▸ ABOUT THIS TASK:
Using the records below, write out the line with "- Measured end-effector" and each line after it through the final one, exactly, and only those.

▸ THE RECORDS:
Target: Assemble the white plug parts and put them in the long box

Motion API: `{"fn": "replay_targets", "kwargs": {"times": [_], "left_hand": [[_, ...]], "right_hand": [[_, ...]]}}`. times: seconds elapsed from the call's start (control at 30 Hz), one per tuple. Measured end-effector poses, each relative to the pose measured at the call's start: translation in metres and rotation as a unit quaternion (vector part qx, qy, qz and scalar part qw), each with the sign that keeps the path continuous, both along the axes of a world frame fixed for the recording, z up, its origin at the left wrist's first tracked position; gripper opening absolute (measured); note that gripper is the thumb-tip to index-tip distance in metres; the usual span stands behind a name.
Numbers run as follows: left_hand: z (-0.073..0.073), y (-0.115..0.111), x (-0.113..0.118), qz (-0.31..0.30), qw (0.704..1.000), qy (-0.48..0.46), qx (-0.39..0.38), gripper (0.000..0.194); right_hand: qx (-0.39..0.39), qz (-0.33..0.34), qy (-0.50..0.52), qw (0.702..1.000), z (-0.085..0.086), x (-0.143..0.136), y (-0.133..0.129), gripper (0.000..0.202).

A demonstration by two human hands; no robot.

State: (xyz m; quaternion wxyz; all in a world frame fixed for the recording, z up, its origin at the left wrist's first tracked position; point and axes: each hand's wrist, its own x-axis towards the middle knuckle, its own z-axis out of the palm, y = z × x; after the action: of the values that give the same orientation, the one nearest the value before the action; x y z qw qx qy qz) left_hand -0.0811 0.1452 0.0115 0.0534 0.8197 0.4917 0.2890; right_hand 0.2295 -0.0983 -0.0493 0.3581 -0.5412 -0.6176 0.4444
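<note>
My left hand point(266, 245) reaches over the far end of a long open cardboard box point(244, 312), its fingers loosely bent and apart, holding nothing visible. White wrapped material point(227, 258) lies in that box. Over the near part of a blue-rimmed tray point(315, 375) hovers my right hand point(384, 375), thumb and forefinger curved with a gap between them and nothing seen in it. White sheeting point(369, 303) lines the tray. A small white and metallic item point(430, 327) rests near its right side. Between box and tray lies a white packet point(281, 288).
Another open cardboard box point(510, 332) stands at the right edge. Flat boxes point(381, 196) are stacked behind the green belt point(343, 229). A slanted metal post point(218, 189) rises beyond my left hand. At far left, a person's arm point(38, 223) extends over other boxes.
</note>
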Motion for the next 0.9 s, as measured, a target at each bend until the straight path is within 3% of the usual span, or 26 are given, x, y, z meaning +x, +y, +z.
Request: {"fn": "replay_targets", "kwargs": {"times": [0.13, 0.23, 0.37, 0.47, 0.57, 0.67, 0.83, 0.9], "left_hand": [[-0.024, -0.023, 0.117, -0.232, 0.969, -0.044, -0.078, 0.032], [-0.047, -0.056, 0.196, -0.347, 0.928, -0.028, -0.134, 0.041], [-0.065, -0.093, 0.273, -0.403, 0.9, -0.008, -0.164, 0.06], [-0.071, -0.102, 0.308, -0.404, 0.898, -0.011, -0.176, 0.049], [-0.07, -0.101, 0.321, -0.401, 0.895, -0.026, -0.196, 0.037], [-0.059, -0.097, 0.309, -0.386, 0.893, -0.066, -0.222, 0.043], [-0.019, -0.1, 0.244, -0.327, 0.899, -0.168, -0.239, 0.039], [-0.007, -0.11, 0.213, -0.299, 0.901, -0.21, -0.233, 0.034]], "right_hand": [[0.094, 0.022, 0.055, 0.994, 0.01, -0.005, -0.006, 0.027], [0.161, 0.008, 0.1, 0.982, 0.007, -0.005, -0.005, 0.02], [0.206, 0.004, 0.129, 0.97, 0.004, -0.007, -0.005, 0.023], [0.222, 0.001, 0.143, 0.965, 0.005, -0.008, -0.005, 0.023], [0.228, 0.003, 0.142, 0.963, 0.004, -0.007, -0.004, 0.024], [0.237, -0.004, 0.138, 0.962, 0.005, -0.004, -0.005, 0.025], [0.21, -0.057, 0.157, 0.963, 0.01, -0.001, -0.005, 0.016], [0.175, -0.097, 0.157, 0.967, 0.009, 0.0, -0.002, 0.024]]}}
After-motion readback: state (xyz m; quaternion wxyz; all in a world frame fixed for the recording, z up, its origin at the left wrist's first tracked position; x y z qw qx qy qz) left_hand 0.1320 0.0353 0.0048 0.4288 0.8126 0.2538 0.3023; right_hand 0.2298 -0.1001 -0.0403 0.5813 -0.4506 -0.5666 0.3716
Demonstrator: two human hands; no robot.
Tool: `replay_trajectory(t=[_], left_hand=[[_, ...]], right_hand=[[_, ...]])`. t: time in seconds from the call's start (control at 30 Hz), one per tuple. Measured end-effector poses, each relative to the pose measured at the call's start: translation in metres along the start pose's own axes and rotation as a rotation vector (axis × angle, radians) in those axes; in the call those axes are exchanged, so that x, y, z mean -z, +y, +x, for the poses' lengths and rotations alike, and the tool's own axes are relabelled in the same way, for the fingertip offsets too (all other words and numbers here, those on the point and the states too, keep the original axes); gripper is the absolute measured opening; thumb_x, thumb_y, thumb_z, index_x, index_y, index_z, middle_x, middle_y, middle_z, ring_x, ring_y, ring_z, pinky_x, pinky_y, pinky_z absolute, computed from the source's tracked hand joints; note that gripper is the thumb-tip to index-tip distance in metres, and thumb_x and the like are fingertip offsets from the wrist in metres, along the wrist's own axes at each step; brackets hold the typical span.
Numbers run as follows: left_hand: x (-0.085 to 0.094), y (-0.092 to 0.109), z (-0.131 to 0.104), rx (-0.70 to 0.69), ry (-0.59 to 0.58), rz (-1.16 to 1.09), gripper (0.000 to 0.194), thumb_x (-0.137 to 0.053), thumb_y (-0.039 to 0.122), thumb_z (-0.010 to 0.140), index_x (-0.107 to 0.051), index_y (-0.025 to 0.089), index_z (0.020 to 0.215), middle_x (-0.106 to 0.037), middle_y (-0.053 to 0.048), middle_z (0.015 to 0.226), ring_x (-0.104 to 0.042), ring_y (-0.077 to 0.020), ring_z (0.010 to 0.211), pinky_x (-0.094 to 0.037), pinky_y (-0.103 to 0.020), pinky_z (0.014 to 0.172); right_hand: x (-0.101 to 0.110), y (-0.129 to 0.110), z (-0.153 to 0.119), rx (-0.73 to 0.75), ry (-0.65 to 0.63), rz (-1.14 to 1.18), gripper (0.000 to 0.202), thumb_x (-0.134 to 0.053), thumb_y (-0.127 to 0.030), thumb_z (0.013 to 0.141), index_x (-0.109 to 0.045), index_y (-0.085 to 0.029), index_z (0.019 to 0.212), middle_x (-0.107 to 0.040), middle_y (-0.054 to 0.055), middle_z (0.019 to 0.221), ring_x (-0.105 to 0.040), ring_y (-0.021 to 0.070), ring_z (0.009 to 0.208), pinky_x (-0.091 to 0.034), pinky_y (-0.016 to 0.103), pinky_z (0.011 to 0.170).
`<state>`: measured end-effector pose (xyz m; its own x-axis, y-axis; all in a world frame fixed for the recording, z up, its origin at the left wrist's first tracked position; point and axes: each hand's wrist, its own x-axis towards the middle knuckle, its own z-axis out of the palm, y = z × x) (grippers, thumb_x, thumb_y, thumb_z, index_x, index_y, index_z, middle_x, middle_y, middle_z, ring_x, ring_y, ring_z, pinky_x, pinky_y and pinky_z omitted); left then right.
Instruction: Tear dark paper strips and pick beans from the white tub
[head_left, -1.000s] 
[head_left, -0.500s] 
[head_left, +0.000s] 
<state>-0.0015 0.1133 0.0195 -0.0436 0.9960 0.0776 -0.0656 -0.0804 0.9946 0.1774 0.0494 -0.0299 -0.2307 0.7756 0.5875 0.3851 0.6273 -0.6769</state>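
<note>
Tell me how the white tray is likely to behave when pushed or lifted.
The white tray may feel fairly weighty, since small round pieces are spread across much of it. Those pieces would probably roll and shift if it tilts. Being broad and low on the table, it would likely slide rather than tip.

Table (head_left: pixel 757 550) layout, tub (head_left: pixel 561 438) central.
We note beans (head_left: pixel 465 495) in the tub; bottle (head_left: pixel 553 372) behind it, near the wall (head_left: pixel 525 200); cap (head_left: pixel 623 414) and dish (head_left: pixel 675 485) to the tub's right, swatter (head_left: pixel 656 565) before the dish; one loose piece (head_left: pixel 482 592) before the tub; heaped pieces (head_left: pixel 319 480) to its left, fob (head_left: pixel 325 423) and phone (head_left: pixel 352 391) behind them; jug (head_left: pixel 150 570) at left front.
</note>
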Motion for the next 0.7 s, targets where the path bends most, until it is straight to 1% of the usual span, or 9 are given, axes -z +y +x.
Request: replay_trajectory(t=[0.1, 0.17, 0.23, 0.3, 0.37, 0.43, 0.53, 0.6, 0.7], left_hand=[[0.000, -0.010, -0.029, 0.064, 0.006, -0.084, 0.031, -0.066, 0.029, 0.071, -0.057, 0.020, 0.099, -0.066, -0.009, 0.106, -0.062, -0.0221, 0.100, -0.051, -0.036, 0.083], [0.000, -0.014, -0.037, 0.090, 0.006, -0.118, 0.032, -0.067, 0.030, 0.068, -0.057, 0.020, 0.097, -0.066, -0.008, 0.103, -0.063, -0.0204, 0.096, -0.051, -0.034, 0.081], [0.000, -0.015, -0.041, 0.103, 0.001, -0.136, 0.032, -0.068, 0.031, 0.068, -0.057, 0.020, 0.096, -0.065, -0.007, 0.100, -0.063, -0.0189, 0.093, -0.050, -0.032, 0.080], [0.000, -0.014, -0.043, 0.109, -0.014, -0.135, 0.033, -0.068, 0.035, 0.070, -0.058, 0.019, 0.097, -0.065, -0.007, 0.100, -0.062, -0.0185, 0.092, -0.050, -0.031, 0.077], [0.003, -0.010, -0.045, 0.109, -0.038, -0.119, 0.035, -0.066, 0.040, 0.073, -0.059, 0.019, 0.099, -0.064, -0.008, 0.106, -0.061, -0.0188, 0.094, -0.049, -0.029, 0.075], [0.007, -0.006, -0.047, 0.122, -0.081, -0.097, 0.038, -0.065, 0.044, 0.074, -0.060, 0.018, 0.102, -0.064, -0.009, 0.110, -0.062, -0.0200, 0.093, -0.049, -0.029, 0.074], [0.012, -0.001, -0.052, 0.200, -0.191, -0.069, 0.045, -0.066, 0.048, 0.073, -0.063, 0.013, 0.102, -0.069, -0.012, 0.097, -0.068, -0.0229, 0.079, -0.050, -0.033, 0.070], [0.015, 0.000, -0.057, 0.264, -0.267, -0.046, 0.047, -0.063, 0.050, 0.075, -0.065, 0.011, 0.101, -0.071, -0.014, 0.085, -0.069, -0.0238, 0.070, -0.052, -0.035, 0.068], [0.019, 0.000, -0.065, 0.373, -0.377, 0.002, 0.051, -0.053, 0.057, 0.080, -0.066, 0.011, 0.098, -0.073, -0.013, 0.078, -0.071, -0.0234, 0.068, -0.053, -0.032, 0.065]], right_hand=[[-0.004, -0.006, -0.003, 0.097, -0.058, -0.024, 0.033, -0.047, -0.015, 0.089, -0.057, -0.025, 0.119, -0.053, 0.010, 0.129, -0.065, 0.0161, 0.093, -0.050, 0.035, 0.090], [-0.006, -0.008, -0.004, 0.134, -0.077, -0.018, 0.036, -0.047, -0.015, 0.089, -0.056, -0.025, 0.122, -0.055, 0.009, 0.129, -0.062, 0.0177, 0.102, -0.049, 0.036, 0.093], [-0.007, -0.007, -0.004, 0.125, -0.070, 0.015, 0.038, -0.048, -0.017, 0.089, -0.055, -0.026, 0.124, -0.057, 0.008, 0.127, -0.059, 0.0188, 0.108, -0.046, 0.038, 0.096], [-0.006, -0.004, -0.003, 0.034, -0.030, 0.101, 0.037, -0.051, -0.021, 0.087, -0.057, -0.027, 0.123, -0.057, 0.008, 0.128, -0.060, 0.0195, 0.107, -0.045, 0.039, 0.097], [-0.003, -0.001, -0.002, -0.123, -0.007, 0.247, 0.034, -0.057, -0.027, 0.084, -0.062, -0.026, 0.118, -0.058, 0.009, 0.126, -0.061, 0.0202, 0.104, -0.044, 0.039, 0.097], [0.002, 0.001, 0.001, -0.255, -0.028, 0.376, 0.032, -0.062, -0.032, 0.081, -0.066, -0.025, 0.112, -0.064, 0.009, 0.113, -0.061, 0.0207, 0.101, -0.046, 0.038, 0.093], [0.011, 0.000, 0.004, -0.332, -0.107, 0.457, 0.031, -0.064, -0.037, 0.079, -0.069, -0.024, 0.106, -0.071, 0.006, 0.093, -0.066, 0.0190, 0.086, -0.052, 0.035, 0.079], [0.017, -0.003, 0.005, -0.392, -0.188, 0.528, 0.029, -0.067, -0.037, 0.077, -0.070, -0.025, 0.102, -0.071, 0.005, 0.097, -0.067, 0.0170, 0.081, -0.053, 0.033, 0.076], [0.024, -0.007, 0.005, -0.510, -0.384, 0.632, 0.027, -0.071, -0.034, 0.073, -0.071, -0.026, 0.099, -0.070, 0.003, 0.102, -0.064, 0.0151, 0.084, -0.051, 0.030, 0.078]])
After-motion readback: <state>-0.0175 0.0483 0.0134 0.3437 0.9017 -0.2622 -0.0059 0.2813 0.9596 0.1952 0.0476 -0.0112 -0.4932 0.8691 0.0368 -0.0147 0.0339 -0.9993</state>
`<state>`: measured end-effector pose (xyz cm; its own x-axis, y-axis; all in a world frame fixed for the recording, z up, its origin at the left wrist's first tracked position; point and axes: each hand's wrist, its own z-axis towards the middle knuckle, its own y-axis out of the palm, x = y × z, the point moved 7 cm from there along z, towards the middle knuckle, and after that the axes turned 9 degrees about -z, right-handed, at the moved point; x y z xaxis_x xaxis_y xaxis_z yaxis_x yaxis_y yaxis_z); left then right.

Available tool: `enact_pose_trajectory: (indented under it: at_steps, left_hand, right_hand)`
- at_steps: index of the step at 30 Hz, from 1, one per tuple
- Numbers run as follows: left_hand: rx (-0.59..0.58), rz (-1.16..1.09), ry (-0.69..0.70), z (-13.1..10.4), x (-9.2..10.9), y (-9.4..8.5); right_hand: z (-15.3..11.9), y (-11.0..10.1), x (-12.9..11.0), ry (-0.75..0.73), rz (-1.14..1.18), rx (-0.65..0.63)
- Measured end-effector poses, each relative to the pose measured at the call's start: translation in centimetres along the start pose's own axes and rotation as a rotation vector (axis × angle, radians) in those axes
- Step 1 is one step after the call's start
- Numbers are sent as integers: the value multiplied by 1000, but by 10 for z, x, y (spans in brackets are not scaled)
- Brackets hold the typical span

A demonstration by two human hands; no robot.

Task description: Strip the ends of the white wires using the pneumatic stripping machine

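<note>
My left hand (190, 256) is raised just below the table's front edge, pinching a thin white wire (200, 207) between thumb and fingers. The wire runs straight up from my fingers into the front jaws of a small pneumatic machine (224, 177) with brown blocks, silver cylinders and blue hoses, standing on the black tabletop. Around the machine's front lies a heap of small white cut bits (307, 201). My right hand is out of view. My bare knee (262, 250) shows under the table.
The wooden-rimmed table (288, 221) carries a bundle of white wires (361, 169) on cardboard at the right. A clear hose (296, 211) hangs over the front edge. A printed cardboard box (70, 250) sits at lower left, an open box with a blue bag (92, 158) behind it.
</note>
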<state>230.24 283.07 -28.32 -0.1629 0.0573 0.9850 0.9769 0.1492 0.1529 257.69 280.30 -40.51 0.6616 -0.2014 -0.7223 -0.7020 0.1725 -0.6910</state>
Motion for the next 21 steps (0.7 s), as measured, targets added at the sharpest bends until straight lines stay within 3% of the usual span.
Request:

▸ WRITTEN SOLUTION:
- Measured end-effector poses, each relative to the pose measured at the call's start: translation in centimetres along the start pose's own axes and rotation as a rotation vector (axis × angle, radians) in those axes
- Step 1 is one step after the call's start
- Numbers are sent as integers: the value multiplied by 1000, but by 10 for z, x, y (spans in brackets are not scaled)
- Brackets hold the typical span

A demonstration by two human hands; no robot.

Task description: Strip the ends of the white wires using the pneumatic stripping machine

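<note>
My left hand (190, 256) is raised just below the table's front edge, pinching a thin white wire (200, 207) between thumb and fingers. The wire runs straight up from my fingers into the front jaws of a small pneumatic machine (224, 177) with brown blocks, silver cylinders and blue hoses, standing on the black tabletop. Around the machine's front lies a heap of small white cut bits (307, 201). My right hand is out of view. My bare knee (262, 250) shows under the table.
The wooden-rimmed table (288, 221) carries a bundle of white wires (361, 169) on cardboard at the right. A clear hose (296, 211) hangs over the front edge. A printed cardboard box (70, 250) sits at lower left, an open box with a blue bag (92, 158) behind it.
</note>
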<state>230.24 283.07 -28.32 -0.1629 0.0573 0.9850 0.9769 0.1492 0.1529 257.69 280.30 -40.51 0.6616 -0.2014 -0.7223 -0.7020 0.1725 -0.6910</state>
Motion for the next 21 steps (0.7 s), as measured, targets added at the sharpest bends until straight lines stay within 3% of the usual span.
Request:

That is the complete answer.